■ **EXERCISE GOAL**
The expected output is the complete listing, copied exactly.

■ **DATA SHOWN**
◇ ◇ ◇

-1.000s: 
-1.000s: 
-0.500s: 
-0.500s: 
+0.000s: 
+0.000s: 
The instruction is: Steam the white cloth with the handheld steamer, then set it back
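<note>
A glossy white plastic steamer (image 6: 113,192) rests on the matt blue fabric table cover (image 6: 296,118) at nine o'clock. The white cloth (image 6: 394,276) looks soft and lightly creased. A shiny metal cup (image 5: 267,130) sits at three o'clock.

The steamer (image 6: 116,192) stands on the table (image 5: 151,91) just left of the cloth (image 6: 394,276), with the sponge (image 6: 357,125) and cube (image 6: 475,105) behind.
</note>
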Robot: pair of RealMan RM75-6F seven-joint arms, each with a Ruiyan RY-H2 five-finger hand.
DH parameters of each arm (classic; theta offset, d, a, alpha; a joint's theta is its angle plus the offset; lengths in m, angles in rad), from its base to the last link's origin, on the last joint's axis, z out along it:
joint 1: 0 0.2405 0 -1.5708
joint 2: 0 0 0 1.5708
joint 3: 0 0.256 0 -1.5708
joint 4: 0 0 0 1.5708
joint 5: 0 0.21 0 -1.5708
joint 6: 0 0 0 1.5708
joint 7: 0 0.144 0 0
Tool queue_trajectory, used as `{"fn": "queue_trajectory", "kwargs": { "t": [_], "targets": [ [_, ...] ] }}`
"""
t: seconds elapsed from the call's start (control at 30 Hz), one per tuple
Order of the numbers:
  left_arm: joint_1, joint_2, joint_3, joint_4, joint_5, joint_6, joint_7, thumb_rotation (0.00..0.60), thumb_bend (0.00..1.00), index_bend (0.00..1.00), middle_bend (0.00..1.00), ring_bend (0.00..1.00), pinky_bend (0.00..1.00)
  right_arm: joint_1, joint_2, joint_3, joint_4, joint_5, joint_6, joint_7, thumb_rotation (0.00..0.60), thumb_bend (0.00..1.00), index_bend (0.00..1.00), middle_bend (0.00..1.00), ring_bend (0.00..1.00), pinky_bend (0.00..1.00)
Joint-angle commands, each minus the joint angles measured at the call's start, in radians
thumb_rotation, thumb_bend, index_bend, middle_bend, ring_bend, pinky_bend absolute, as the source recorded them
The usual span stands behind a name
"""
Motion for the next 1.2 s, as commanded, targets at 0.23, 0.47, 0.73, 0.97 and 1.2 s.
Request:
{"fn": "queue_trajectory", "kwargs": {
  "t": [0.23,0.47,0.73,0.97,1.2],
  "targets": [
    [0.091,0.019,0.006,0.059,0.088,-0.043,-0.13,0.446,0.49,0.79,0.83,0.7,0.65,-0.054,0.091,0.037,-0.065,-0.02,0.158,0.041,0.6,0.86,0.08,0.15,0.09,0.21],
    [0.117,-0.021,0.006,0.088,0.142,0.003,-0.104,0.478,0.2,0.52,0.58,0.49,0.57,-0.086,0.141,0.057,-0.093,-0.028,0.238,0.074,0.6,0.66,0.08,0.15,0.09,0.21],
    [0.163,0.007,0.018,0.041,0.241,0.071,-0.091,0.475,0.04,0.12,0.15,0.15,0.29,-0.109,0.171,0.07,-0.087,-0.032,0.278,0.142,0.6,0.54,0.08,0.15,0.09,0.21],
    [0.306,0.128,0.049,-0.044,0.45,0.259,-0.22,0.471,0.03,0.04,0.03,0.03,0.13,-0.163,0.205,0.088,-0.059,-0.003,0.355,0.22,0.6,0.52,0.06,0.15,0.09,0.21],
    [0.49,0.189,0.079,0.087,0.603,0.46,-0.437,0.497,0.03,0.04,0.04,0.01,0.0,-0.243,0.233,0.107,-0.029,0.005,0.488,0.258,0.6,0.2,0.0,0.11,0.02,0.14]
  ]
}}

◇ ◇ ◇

■ **RESPONSE BOX**
-1.000s: 
-1.000s: 
-0.500s: 
-0.500s: 
+0.000s: 
+0.000s: 
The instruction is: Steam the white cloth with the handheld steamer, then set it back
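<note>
A glossy white plastic steamer (image 6: 113,192) rests on the matt blue fabric table cover (image 6: 296,118) at nine o'clock. The white cloth (image 6: 394,276) looks soft and lightly creased. A shiny metal cup (image 5: 267,130) sits at three o'clock.

The steamer (image 6: 116,192) stands on the table (image 5: 151,91) just left of the cloth (image 6: 394,276), with the sponge (image 6: 357,125) and cube (image 6: 475,105) behind.
</note>
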Robot: pair of RealMan RM75-6F seven-joint arms, each with a Ruiyan RY-H2 five-finger hand.
DH parameters of each arm (classic; theta offset, d, a, alpha; a joint's theta is its angle plus the offset; lengths in m, angles in rad), from its base to the last link's origin, on the last joint's axis, z out along it:
joint 1: 0 0.2405 0 -1.5708
joint 2: 0 0 0 1.5708
joint 3: 0 0.256 0 -1.5708
joint 4: 0 0 0 1.5708
joint 5: 0 0.21 0 -1.5708
joint 6: 0 0 0 1.5708
joint 7: 0 0.144 0 0
Tool queue_trajectory, used as `{"fn": "queue_trajectory", "kwargs": { "t": [_], "targets": [ [_, ...] ] }}`
"""
t: seconds elapsed from the call's start (control at 30 Hz), one per tuple
Order of the numbers:
  left_arm: joint_1, joint_2, joint_3, joint_4, joint_5, joint_6, joint_7, thumb_rotation (0.00..0.60), thumb_bend (0.00..1.00), index_bend (0.00..1.00), middle_bend (0.00..1.00), ring_bend (0.00..1.00), pinky_bend (0.00..1.00)
  right_arm: joint_1, joint_2, joint_3, joint_4, joint_5, joint_6, joint_7, thumb_rotation (0.00..0.60), thumb_bend (0.00..1.00), index_bend (0.00..1.00), middle_bend (0.00..1.00), ring_bend (0.00..1.00), pinky_bend (0.00..1.00)
Joint-angle commands, each minus the joint angles measured at the call's start, in radians
thumb_rotation, thumb_bend, index_bend, middle_bend, ring_bend, pinky_bend absolute, as the source recorded them
The usual span stands behind a name
"""
Motion for the next 1.2 s, as commanded, targets at 0.23, 0.47, 0.73, 0.97 and 1.2 s.
Request:
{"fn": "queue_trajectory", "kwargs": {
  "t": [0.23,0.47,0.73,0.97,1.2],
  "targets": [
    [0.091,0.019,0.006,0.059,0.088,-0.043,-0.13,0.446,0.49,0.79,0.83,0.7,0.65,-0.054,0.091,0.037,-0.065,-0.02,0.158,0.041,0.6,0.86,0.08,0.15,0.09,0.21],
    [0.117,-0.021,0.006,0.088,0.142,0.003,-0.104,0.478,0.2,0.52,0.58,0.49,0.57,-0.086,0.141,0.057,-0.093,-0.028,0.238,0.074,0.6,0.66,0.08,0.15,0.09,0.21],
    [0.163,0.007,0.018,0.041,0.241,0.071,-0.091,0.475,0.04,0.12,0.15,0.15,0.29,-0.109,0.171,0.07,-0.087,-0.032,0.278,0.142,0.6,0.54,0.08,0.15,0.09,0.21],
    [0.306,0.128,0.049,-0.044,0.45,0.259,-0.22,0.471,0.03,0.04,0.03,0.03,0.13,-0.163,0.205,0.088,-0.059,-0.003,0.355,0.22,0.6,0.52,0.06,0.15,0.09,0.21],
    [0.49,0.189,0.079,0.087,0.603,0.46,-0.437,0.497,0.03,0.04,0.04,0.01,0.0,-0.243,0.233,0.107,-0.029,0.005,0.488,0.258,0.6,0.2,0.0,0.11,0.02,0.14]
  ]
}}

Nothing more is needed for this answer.